Aim of the exercise —
What number of lines in the data below contain the string "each"? Answer with that number alone.

[Provided data]

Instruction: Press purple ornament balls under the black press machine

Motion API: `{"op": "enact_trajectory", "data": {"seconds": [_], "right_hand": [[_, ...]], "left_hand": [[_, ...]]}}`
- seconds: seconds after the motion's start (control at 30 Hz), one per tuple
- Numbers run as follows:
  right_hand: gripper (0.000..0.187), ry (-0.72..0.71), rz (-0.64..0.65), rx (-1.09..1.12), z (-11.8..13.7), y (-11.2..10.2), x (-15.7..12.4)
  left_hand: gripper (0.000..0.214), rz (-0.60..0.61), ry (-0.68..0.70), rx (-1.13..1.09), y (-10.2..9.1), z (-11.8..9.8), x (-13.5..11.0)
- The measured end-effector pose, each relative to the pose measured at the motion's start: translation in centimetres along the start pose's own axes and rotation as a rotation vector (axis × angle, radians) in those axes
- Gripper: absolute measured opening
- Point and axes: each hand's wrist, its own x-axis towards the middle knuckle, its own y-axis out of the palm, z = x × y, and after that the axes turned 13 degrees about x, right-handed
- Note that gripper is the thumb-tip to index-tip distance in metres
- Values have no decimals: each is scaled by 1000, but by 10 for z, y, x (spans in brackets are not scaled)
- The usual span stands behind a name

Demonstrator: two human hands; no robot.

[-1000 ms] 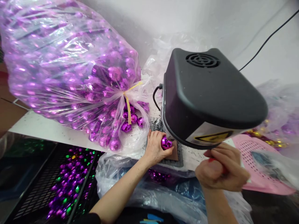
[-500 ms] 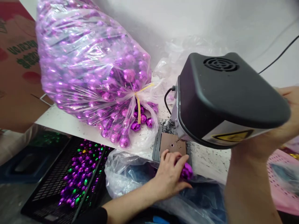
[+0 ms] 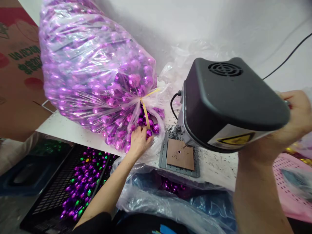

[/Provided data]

Answer box —
3